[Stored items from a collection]
- - - -

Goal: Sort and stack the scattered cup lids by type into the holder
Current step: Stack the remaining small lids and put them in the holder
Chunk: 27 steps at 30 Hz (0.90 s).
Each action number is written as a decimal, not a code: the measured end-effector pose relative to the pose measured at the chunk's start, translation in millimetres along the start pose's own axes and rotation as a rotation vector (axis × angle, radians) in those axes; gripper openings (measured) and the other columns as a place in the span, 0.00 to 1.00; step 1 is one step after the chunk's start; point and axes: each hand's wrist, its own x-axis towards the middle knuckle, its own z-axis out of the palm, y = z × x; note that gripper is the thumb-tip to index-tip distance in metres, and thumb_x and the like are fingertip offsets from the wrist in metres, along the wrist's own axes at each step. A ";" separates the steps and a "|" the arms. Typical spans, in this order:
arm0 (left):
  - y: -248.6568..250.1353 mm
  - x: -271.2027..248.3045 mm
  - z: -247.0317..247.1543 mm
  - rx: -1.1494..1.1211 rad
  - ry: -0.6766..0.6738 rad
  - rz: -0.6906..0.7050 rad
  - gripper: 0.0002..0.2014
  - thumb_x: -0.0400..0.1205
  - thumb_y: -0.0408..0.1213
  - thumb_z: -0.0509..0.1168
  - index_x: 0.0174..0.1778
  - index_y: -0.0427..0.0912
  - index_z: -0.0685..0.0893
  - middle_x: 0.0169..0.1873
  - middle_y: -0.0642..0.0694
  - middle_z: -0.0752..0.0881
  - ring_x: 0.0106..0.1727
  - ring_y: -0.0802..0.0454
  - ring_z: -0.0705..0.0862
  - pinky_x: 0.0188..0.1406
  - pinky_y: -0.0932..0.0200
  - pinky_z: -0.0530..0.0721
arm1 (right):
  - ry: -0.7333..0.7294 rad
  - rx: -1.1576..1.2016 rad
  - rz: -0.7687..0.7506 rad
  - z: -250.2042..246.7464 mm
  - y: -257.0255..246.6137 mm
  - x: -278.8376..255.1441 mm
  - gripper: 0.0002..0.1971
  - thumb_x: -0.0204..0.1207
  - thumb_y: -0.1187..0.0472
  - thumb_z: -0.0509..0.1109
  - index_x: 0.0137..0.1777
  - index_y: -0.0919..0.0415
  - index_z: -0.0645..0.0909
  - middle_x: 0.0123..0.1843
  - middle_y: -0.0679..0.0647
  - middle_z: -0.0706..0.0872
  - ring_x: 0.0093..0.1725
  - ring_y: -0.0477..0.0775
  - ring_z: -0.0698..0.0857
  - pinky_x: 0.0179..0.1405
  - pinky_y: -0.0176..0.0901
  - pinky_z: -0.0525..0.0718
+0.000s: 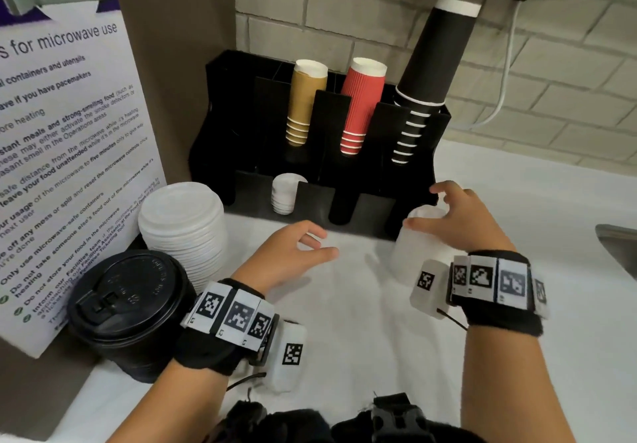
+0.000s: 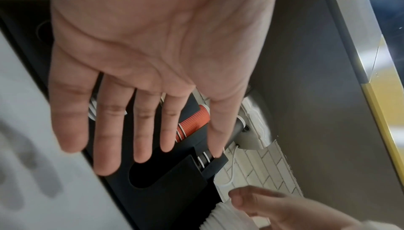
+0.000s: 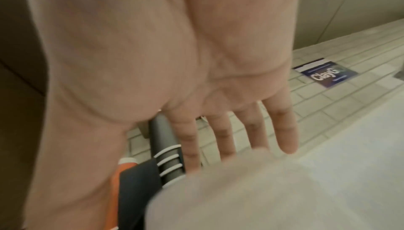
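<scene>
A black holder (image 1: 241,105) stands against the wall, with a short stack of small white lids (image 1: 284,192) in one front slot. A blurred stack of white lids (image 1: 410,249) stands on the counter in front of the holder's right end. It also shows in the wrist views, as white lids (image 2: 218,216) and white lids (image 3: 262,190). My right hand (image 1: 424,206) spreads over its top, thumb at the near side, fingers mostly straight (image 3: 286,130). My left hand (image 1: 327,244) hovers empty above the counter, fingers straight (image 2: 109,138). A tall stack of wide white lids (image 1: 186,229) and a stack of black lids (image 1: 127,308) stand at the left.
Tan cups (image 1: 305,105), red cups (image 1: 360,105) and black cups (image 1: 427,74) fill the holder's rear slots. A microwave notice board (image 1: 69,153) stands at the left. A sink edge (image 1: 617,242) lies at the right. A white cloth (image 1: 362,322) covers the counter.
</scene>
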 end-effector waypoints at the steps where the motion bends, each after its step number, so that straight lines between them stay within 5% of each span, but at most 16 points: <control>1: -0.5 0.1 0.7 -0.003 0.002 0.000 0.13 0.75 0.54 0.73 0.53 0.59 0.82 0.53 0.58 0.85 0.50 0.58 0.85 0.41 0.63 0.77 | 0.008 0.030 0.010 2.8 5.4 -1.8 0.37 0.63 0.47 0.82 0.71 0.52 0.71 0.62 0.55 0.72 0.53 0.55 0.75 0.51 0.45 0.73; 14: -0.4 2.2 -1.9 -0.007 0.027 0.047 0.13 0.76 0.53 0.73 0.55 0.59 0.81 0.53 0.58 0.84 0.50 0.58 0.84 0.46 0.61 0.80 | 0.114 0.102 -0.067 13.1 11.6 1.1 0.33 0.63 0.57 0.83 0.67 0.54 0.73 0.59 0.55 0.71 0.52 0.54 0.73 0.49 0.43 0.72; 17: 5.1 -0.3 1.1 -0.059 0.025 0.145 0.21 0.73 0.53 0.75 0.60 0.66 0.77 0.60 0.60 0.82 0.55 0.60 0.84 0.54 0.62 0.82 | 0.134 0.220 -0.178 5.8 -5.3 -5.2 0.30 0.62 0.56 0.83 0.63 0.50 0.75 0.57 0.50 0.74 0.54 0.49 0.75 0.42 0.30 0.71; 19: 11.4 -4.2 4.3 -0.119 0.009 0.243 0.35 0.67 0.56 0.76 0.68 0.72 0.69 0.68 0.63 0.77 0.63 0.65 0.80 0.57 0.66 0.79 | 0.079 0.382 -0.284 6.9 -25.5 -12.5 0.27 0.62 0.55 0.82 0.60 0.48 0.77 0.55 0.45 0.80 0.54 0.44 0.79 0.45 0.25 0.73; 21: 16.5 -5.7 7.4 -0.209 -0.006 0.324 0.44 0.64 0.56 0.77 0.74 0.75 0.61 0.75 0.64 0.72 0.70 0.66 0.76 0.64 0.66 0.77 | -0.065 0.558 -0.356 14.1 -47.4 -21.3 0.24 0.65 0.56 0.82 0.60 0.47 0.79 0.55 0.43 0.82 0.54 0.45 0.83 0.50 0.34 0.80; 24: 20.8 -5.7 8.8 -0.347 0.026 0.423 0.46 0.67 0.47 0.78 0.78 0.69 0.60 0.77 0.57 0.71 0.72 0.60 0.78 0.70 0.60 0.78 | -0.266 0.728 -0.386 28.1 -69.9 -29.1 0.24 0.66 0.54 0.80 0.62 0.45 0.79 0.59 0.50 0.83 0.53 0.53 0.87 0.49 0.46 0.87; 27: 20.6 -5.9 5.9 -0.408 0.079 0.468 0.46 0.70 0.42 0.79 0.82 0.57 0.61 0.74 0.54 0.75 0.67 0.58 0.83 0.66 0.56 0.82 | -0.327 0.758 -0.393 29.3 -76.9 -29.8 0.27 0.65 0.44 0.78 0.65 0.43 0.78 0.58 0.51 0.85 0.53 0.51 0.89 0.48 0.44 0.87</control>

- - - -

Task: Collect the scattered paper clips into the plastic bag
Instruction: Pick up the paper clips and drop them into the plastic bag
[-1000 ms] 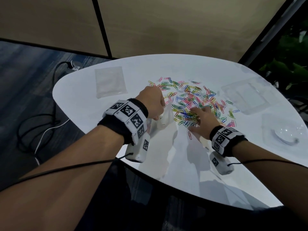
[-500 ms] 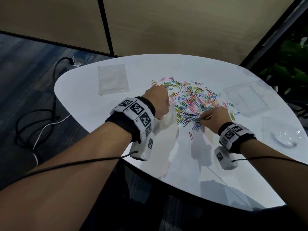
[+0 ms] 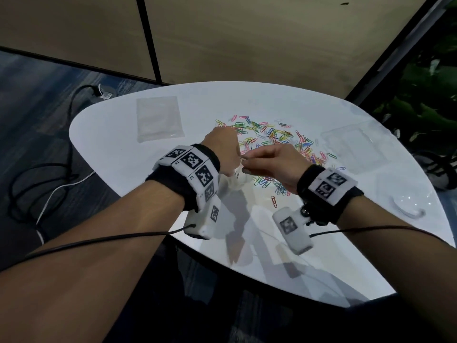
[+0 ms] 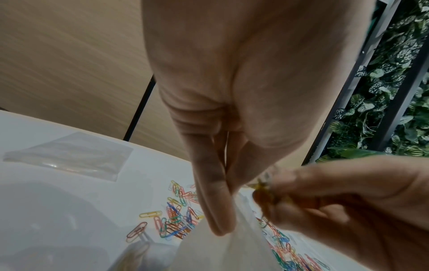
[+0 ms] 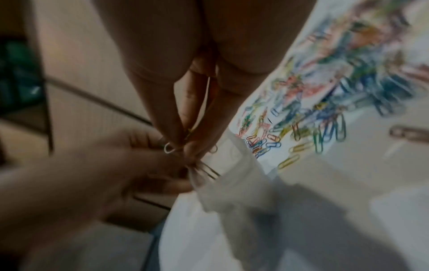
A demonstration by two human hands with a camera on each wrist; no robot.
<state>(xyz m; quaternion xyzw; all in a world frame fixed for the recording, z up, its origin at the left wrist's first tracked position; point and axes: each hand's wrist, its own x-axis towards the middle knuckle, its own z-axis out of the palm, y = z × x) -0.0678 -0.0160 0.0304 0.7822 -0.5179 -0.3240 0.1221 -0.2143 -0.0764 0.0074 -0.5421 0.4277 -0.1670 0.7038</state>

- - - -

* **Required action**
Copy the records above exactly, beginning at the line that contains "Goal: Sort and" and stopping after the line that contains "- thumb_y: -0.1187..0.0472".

* **Solution below**
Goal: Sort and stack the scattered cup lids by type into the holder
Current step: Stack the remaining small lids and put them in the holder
Chunk: 27 steps at 30 Hz (0.90 s).
Each action number is written as a decimal, not a code: the measured end-effector pose relative to the pose measured at the chunk's start, translation in millimetres along the start pose's own axes and rotation as a rotation vector (axis × angle, radians) in those axes; gripper openings (measured) and the other columns as a place in the span, 0.00 to 1.00; step 1 is one step after the chunk's start; point and axes: each hand's wrist, its own x-axis towards the middle knuckle, its own z-axis out of the palm, y = z × x; note that gripper is the thumb-tip to index-tip distance in metres, and thumb_x and the like are fingertip offsets from the wrist in metres, along the wrist's own axes at each step. A ";" separates the steps and a "|" the arms. Typical spans, in this order:
arm0 (left):
  - y: -248.6568..250.1353 mm
  - x: -271.2027..248.3045 mm
  - z: -247.0317..247.1543 mm
  - rx: -1.1494..1.1211 rad
  - ry: -0.6766..0.6738 rad
  - rz: -0.6906..0.7050 rad
  - gripper: 0.0002..0.2014
  - thumb_x: -0.0400..0.1205
  - thumb_y: -0.0408..0.1213
  - thumb_z: -0.0509..0.1168
  - index_x: 0.0174..0.1778
  - index_y: -0.0427..0.0912
  - index_z: -0.0685..0.0893
  - middle_x: 0.0169..0.1873
  - middle_y: -0.0642..0.0694
  - middle_z: -0.0752..0.0881
  - ring_x: 0.0106..0.1727
  - ring_y: -0.0802..0.0454
  - ring_z: -0.0705..0.0862
  - pinky_x: 0.0188..0.1406
  - pinky_y: -0.0932..0.0200
  - pinky_z: -0.0530..0.0721
arm1 (right):
  - ry: -0.7333..0.7294 rad
  - rx: -1.1576..1.2016 rad
  - rz: -0.7687..0.7506 rad
  - z: -250.2042..246.7464 mm
  - y: -257.0255..246.6137 mm
  - x: -278.8376..255.1441 mm
  - gripper: 0.0002..0.1971
  - thumb_x: -0.0204..0.1207
  - thumb_y: -0.1187..0.0472

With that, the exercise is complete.